## What the task requires
Write out the stretch of lines below that begins at the line with "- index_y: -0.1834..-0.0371" and ends at the line with "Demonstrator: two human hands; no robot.", including both, exactly as given and nothing more.

## Source material
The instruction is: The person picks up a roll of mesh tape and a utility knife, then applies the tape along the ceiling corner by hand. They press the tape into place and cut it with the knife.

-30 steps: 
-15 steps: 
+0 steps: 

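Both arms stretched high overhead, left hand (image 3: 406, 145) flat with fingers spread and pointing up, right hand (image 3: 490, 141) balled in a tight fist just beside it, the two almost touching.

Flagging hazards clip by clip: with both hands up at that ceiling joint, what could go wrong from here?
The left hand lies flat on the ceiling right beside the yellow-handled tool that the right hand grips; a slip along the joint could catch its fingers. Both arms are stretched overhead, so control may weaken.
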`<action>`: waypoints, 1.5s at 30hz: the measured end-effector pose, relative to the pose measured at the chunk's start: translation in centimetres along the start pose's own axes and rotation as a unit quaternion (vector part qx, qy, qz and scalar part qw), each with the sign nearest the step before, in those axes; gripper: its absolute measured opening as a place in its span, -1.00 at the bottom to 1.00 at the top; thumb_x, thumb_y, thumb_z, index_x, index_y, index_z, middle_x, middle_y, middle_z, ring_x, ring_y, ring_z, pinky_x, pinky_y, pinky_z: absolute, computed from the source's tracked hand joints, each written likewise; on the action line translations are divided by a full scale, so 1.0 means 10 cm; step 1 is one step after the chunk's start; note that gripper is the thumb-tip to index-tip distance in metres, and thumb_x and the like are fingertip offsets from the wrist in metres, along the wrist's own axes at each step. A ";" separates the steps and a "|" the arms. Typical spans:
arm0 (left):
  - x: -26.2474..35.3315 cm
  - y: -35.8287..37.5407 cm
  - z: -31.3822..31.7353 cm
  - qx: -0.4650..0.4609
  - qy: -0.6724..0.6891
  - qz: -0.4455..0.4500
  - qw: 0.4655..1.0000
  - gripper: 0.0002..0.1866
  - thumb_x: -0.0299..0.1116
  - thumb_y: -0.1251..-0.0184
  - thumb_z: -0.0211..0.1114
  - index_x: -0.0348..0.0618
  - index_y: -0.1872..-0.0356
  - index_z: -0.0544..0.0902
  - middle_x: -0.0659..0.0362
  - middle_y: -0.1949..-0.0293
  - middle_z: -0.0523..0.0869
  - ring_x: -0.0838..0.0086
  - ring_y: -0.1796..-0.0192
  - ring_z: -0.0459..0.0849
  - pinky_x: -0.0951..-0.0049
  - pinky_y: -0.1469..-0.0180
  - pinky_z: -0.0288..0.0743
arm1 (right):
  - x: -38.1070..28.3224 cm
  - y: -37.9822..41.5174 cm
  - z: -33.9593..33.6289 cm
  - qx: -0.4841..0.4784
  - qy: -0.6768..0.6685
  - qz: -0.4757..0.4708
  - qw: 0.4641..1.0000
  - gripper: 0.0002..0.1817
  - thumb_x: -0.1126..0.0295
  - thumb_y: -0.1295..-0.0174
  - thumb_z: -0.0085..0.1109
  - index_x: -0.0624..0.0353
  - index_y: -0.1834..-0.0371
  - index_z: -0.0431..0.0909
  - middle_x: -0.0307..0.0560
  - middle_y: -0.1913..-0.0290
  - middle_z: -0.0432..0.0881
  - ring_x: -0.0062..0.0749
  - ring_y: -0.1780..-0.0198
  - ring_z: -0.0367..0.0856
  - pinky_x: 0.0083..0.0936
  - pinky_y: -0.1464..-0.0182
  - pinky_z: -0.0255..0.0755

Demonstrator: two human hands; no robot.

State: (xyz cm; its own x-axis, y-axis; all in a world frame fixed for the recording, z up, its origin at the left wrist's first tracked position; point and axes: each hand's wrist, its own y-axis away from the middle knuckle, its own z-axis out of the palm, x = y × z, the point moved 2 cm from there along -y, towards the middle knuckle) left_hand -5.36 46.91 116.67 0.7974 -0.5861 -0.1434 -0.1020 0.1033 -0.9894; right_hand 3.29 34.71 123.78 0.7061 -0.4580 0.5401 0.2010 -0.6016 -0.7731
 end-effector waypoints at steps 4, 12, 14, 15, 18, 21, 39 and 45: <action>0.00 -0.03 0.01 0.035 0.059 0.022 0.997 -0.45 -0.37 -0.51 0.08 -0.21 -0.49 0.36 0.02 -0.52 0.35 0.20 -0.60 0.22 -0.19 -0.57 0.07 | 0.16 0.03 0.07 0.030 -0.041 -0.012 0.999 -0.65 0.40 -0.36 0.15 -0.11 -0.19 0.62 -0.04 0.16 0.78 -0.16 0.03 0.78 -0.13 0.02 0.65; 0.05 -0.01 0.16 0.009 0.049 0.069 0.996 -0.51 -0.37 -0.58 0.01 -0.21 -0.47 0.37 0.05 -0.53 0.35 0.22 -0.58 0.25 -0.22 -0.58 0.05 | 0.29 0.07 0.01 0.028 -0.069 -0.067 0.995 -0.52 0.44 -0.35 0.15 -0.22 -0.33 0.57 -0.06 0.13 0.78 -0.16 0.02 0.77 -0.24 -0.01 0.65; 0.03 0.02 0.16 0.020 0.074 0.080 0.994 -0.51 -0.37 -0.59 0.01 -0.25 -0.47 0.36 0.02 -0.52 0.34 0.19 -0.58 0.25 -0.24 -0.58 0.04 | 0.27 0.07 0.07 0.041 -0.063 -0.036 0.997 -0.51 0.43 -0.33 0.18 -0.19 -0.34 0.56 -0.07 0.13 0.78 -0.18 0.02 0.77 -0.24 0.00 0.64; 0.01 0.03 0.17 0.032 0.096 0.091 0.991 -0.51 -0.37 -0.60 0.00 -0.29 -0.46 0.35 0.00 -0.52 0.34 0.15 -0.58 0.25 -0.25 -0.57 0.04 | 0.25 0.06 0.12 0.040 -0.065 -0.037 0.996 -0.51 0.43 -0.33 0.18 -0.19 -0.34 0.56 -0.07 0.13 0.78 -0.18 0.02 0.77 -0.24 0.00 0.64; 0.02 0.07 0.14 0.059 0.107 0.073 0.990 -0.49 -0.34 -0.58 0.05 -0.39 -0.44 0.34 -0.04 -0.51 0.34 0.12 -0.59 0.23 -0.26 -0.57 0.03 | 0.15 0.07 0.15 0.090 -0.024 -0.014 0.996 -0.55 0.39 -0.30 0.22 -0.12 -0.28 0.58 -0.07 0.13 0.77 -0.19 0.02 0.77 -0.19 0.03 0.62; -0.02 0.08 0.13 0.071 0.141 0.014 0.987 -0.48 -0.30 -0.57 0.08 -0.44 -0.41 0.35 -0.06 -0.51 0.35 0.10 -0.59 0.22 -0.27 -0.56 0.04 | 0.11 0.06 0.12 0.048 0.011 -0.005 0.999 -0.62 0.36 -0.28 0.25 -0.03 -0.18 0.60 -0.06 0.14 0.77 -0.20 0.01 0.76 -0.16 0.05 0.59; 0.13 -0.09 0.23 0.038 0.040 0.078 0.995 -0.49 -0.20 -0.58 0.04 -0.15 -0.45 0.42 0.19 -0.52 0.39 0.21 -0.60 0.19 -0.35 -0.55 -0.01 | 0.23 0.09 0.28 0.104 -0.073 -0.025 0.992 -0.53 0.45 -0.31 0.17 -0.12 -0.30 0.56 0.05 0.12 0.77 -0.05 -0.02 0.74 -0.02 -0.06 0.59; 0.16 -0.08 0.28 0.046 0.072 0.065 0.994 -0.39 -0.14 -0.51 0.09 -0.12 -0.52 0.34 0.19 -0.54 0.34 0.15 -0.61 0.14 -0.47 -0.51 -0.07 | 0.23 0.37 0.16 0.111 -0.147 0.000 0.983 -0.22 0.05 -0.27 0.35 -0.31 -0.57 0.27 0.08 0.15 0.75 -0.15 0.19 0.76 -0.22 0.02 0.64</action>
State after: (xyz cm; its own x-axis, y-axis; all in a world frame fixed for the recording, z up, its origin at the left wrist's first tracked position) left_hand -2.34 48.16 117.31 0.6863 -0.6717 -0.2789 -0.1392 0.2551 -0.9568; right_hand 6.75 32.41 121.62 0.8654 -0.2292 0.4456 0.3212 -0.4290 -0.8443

## Exercise result
  - index_y: -0.1834..-0.0371
  - index_z: -0.0431..0.0909
  - middle_x: -0.0307..0.0560
  - middle_y: -0.1913..-0.0290
  - middle_z: -0.0432..0.0881
  - ring_x: -0.0062..0.0749
  - ring_y: -0.1780..-0.0198
  - ring_z: -0.0367..0.0856
  - pinky_x: 0.0083..0.0936
  - pinky_y: -0.1464..-0.0182
  - pinky_z: -0.0255..0.0755

Demonstrator: two human hands; no robot.

There is no more to the answer.